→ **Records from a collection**
'''

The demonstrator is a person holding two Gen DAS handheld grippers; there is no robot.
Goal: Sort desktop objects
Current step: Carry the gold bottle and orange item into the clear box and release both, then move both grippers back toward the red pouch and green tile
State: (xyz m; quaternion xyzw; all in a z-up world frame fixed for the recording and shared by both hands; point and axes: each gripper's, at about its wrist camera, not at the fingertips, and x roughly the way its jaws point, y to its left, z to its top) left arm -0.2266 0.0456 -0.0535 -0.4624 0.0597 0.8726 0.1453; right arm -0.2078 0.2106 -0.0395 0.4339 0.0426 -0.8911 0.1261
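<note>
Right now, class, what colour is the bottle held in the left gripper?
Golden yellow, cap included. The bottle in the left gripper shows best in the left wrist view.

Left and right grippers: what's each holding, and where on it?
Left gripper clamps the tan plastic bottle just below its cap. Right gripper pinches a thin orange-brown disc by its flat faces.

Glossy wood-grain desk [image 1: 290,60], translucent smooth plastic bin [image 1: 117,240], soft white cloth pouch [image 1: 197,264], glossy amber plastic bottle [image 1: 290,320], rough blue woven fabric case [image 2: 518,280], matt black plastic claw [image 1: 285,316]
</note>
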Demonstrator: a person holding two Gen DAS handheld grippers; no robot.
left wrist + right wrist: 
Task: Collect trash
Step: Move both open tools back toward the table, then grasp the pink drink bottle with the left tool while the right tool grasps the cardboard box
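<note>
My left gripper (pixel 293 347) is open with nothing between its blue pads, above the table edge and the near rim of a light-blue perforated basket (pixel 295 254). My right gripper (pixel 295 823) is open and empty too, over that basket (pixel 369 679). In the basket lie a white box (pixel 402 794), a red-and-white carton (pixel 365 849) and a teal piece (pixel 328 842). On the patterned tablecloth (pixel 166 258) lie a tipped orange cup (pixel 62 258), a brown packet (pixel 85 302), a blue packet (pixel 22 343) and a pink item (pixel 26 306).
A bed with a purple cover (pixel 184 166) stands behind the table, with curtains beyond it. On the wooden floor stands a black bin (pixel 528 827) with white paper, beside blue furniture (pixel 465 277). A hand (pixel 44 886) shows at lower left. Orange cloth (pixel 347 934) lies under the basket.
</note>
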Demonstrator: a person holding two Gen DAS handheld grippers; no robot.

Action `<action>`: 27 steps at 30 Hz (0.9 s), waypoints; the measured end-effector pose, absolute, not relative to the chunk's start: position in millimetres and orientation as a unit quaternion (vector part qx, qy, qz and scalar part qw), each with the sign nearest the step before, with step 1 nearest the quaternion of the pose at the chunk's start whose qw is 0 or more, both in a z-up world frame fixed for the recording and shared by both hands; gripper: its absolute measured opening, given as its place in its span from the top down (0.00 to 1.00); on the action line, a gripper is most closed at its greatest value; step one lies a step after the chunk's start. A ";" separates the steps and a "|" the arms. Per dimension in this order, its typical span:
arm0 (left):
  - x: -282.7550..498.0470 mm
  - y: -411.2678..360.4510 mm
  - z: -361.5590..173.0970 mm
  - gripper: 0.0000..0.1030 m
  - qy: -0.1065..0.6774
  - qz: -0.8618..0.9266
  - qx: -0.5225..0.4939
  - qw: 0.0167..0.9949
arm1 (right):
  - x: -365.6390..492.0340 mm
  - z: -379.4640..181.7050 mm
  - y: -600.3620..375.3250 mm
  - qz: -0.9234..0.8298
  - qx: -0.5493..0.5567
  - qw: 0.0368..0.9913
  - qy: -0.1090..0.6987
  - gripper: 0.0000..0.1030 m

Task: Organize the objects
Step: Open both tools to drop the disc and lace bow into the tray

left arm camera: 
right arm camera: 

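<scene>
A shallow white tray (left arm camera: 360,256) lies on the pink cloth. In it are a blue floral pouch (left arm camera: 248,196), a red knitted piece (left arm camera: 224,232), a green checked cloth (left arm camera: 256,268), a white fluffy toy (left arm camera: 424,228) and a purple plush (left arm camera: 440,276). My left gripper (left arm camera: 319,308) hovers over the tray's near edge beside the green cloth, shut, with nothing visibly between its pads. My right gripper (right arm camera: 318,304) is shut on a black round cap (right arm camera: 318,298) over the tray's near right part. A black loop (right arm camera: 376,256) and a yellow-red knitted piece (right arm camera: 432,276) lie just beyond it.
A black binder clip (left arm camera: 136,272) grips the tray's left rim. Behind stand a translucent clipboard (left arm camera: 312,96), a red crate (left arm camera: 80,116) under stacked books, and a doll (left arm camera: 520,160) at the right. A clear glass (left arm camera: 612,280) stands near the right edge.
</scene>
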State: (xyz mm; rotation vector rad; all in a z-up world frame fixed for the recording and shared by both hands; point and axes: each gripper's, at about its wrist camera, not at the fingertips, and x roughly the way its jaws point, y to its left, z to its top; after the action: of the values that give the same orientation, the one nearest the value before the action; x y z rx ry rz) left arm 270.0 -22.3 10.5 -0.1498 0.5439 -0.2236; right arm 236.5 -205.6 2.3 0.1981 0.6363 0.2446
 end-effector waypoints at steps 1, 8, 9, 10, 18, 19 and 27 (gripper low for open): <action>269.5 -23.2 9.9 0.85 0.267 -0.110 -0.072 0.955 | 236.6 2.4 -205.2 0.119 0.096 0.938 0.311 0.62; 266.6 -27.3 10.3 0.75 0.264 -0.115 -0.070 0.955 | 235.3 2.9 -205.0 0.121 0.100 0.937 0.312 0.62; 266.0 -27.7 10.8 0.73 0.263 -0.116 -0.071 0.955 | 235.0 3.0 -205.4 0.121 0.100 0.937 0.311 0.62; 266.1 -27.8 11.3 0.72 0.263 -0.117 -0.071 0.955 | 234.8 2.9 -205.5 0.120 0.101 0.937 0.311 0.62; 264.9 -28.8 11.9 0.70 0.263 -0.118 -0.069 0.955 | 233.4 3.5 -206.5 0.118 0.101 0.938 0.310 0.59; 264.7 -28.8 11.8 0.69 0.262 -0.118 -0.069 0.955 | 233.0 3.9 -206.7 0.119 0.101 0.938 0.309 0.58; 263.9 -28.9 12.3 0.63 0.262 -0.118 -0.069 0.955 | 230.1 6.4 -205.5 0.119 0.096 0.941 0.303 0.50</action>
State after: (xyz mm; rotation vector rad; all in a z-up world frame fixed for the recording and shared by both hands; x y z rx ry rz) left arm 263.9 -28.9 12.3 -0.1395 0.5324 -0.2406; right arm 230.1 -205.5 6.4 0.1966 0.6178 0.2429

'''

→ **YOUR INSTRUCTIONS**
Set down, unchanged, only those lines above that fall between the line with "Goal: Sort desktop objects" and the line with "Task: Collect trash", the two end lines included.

→ **TASK RESPONSE**
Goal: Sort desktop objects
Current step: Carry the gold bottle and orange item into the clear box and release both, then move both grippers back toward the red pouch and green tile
State: (xyz m; quaternion xyzw; all in a z-up world frame fixed for the recording and shared by both hands; point and axes: each gripper's, at about its wrist camera, not at the fingertips, and x roughly the way its jaws point, y to its left, z to its top) left arm -0.2266 0.0456 -0.0535 -0.4624 0.0597 0.8726 0.1453; right arm -0.2078 0.2106 -0.0395 0.4339 0.0426 -0.8911 0.1261
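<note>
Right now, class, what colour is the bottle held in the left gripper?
Golden yellow, cap included. The bottle in the left gripper shows best in the left wrist view.

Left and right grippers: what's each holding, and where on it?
Left gripper clamps the tan plastic bottle just below its cap. Right gripper pinches a thin orange-brown disc by its flat faces.

Glossy wood-grain desk [image 1: 290,60], translucent smooth plastic bin [image 1: 117,240], soft white cloth pouch [image 1: 197,264], glossy amber plastic bottle [image 1: 290,320], rough blue woven fabric case [image 2: 518,280], matt black plastic claw [image 1: 285,316]
</note>
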Demonstrator: a person holding two Gen DAS handheld grippers; no robot.
left wrist + right wrist: 
Task: Collect trash

Output is finished, and nothing else is required.